• **What this task involves**
Determine how many lines of the listing below hold the string "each". Reply only with the number.

• **Data block**
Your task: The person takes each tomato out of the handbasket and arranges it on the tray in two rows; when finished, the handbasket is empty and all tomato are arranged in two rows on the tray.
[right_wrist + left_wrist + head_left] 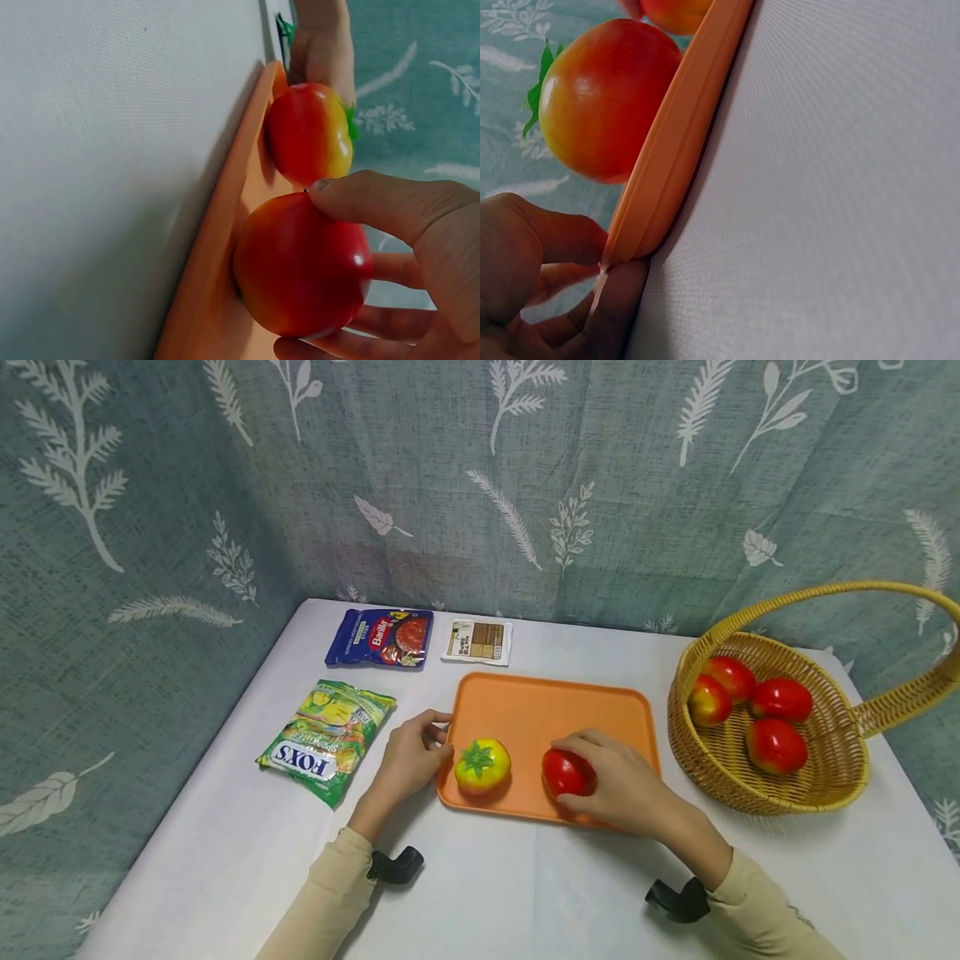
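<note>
My right hand (624, 781) grips a red tomato (567, 774) on the right half of the orange tray (547, 702). In the right wrist view, thumb and fingers curl around this tomato (300, 262), whose lower side looks yellowish. At the tray's left edge, my left hand (414, 754) pinches the rim; the left wrist view shows the thumb on top and a finger (619, 300) beneath the rim (667, 150). A yellow-red tomato with a green leafy top (483, 768) sits on the tray's left side, close to the left fingertips.
Right of the tray stands a wicker basket (757, 797) with a tall handle and several red tomatoes (780, 746) inside. A green Fox's bag (327, 739) lies at left. Behind are a blue Barilla pouch (382, 638) and a small white-brown packet (477, 642). Patterned curtain borders the white table.
</note>
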Action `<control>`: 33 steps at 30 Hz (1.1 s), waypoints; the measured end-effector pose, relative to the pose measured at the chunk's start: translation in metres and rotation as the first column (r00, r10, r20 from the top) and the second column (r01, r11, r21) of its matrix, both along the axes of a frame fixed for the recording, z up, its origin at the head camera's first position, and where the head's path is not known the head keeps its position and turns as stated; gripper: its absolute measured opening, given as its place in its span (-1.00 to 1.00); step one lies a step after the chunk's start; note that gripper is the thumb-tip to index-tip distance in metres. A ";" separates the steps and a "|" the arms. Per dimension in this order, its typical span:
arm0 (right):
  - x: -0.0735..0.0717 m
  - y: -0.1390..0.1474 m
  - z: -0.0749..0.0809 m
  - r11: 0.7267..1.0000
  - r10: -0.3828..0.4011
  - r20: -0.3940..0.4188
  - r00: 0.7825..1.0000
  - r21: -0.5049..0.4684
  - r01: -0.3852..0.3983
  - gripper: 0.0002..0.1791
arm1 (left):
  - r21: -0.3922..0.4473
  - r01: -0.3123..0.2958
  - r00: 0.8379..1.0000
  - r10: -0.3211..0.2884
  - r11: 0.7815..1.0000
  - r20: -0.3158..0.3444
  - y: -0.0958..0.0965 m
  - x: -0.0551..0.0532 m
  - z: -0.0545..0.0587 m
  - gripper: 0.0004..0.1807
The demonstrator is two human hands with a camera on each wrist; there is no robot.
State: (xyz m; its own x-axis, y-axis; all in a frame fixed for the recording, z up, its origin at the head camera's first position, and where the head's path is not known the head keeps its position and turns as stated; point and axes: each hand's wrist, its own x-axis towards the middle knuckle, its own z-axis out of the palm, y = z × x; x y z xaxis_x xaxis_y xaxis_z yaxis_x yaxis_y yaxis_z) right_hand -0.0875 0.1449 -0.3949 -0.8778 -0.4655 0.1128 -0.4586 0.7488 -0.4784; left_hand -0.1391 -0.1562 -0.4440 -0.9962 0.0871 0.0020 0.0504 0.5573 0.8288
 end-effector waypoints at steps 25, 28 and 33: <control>-0.006 -0.006 -0.016 0.990 0.001 0.015 1.000 -0.142 0.001 -0.26 | -0.014 -0.007 1.000 0.007 1.000 -0.007 0.001 -0.001 -0.003 -0.55; -0.007 -0.006 -0.018 0.989 0.016 -0.001 1.000 -0.147 -0.016 -0.20 | -0.014 -0.012 1.000 0.011 1.000 -0.010 0.000 -0.001 -0.003 -0.55; -0.007 -0.002 -0.018 0.989 0.021 -0.024 0.999 -0.143 -0.025 -0.11 | -0.017 -0.004 1.000 0.003 1.000 -0.019 0.002 -0.001 -0.003 -0.55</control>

• **Answer for the task**
3